### AIM OF THE TASK
Write out exactly the lines below that run from the one containing "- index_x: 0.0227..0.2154" through the one containing "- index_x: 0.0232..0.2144", both included, with no other lines.

### INFORMATION PROVIDED
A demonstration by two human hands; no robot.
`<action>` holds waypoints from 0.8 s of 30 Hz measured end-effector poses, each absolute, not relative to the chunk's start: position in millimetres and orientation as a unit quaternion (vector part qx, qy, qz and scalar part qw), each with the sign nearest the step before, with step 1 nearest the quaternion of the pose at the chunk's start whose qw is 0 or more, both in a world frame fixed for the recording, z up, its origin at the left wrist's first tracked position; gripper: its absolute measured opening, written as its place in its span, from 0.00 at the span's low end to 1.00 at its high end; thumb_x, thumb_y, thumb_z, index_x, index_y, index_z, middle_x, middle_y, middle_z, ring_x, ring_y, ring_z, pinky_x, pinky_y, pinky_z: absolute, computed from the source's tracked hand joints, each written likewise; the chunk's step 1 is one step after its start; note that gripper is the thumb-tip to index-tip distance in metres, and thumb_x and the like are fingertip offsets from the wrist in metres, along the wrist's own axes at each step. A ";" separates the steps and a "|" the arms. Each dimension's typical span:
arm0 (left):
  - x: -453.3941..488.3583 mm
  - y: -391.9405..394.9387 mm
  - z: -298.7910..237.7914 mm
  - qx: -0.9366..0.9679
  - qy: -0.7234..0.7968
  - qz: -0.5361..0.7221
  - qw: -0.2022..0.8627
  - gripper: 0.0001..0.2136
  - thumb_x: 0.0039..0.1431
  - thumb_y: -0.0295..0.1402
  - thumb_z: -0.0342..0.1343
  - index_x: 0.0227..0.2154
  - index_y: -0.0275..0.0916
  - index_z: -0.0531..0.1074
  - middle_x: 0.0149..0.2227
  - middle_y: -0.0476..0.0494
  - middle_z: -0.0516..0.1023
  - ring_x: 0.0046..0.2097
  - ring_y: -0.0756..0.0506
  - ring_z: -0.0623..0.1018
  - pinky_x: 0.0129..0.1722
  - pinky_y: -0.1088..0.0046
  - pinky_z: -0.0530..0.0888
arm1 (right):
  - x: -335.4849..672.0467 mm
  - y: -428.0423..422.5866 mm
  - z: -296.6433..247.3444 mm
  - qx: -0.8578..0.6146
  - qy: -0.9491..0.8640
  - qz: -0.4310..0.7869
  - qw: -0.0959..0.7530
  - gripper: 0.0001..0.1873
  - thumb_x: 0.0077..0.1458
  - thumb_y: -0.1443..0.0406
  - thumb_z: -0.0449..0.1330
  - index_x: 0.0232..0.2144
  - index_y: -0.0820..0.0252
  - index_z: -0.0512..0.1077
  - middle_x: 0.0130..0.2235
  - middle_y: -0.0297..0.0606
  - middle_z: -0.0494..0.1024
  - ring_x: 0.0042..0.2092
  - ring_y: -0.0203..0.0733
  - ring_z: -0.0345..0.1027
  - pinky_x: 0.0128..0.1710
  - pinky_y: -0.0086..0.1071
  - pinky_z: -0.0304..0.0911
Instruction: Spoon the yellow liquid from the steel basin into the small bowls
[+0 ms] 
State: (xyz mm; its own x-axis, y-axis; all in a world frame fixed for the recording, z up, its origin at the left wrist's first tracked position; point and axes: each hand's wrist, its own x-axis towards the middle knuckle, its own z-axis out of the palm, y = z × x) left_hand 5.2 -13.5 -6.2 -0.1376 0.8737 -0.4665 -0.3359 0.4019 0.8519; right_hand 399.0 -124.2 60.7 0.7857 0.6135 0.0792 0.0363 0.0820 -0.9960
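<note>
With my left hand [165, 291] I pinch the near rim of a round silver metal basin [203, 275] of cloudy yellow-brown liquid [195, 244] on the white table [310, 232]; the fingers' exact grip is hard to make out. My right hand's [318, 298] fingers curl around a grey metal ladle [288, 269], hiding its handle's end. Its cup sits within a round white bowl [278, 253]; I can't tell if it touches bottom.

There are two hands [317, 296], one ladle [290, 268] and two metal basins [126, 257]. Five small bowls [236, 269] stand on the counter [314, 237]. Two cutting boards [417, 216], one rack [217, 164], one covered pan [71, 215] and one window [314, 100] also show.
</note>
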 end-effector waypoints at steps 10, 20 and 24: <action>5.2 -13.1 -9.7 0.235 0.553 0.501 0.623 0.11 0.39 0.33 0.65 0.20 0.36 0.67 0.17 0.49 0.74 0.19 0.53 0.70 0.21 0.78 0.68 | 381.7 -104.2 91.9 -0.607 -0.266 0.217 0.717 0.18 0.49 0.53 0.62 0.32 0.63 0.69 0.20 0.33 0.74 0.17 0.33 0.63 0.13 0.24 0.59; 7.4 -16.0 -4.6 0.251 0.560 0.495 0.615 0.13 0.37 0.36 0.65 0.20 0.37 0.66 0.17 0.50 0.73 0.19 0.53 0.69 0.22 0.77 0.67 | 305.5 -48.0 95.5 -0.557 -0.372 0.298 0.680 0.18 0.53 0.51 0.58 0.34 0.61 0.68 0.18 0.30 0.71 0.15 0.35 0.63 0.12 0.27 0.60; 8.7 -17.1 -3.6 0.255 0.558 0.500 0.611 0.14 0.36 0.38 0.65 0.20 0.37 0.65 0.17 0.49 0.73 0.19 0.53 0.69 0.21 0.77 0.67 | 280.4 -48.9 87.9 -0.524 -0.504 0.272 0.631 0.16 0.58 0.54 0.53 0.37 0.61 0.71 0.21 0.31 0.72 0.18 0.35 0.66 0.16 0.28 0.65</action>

### TASK OUTPUT
  - index_x: 0.0227..0.2154
  - index_y: -0.0275..0.0916
  - index_z: -0.0531..0.1074
  - middle_x: 0.0149..0.2227
  - middle_y: -0.0476..0.0494
  - middle_z: -0.0516..0.1023
  - ring_x: 0.0046..0.2097
  - ring_y: -0.0756..0.0506
  - ring_z: -0.0623..0.1018
  - pinky_x: 0.0129..0.1722
  - pinky_y: -0.1088..0.0046
  - pinky_z: -0.0530..0.0888
arm1 (right):
  - x: -335.4849..672.0467 mm
  - y: -428.0423..422.5866 mm
  - z: -296.6433..247.3444 mm
  - qx: -0.8578..0.6146
  - qy: -0.9491..0.8640
  - qz: -0.4310..0.7869
  - qw: -0.0959..0.7530
  - gripper: 0.0001..0.1873
  - thumb_x: 0.0077..0.1458
  - thumb_y: -0.1443..0.0406
  - thumb_z: -0.0449..0.1330
  - index_x: 0.0232..0.2144

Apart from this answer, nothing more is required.